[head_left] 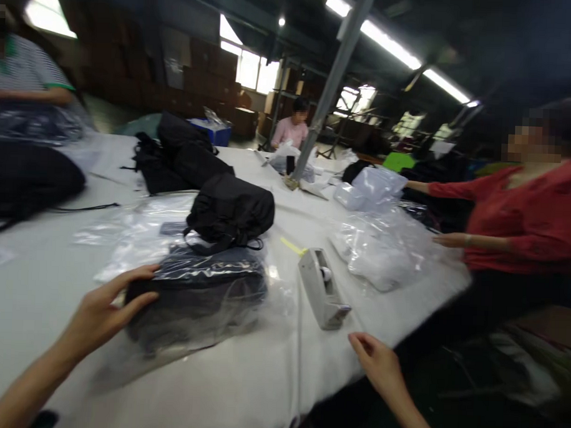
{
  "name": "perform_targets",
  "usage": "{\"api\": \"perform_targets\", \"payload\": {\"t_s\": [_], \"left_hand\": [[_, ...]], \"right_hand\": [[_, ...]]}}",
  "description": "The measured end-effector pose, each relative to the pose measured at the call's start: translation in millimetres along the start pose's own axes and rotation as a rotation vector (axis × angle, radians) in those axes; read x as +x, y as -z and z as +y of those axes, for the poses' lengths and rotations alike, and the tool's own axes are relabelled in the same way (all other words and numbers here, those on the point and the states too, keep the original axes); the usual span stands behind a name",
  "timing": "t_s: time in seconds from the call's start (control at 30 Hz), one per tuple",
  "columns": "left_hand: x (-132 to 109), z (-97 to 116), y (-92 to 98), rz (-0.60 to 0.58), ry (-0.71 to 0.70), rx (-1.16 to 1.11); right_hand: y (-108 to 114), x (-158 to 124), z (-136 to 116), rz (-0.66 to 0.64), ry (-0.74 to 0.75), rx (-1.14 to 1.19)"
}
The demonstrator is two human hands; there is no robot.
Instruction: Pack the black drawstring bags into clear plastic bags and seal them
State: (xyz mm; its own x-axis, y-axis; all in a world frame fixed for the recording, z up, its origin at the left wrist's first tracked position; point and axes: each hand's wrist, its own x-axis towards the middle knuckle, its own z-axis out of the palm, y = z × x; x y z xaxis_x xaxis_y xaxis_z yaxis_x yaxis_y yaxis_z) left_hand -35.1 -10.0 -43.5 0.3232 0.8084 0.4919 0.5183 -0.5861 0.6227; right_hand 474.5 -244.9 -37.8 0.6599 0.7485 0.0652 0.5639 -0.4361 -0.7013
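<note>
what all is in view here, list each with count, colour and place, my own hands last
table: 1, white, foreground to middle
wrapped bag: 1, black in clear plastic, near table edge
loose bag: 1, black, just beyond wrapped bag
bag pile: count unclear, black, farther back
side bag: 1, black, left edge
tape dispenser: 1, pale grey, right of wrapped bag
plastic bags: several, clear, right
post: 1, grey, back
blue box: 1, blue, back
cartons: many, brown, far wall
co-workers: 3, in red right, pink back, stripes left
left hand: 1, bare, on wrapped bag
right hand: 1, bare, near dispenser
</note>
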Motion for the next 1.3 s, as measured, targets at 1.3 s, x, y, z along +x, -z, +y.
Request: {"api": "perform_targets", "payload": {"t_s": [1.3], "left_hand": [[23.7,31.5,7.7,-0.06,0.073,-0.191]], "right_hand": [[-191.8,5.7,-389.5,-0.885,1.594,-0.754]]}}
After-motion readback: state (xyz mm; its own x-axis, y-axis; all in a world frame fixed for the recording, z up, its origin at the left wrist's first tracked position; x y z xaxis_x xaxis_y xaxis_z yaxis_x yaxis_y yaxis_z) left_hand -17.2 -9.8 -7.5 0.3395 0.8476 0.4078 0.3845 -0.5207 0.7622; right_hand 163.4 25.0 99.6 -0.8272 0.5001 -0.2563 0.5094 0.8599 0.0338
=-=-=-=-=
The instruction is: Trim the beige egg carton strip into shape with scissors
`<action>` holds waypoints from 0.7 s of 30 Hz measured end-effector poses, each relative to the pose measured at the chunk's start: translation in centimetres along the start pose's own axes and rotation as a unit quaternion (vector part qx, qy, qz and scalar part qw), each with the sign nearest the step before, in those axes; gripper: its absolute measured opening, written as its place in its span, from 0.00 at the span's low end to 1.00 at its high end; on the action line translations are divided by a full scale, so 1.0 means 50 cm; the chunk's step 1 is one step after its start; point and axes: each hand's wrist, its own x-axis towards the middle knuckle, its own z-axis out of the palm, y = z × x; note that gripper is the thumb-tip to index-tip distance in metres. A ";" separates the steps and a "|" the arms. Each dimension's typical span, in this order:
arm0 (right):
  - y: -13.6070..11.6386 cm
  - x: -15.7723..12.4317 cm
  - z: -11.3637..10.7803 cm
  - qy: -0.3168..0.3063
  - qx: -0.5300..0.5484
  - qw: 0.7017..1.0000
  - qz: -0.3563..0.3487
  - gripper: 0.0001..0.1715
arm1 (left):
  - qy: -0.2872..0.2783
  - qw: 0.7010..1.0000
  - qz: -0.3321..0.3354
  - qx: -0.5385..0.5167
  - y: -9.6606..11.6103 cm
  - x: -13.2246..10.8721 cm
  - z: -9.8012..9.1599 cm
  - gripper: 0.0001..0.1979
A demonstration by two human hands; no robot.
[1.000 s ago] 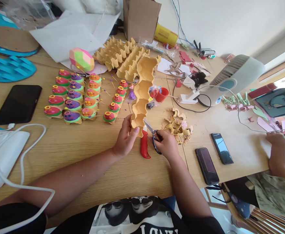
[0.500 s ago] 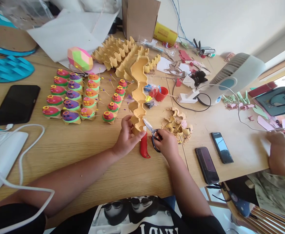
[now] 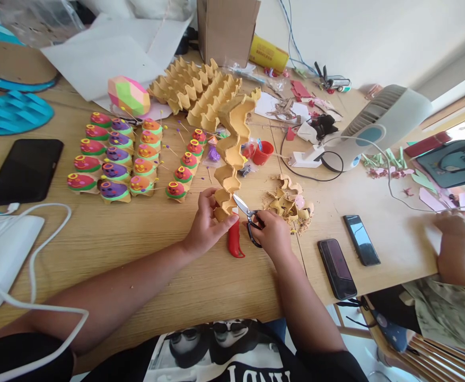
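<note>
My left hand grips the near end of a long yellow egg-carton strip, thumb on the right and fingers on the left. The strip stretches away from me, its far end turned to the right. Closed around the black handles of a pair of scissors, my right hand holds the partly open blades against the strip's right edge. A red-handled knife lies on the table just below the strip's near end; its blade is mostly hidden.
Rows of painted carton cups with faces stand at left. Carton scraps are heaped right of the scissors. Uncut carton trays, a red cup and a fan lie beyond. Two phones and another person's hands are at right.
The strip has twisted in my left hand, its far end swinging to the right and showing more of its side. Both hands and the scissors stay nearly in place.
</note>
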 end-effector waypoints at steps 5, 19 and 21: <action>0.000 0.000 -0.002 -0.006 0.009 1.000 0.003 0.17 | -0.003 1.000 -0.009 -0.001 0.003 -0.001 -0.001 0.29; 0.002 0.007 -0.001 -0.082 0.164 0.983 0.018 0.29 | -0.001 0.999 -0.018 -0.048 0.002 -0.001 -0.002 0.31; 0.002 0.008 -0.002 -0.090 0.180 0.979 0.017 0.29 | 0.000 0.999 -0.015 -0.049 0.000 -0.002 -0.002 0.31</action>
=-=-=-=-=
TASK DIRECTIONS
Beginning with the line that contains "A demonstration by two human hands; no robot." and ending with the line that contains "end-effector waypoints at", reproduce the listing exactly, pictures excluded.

ANSWER FOR THIS EXERCISE
A demonstration by two human hands; no robot.
[1.000 s ago] 
[0.500 s ago] 
[now] 
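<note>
My left hand grips the near end of a long yellow egg-carton strip, thumb on the right and fingers on the left. The strip stretches away from me, its far end turned to the right. Closed around the black handles of a pair of scissors, my right hand holds the partly open blades against the strip's right edge. A red-handled knife lies on the table just below the strip's near end; its blade is mostly hidden.
Rows of painted carton cups with faces stand at left. Carton scraps are heaped right of the scissors. Uncut carton trays, a red cup and a fan lie beyond. Two phones and another person's hands are at right.
The strip has twisted in my left hand, its far end swinging to the right and showing more of its side. Both hands and the scissors stay nearly in place.
</note>
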 end-effector waypoints at steps 5, 19 and 21: <action>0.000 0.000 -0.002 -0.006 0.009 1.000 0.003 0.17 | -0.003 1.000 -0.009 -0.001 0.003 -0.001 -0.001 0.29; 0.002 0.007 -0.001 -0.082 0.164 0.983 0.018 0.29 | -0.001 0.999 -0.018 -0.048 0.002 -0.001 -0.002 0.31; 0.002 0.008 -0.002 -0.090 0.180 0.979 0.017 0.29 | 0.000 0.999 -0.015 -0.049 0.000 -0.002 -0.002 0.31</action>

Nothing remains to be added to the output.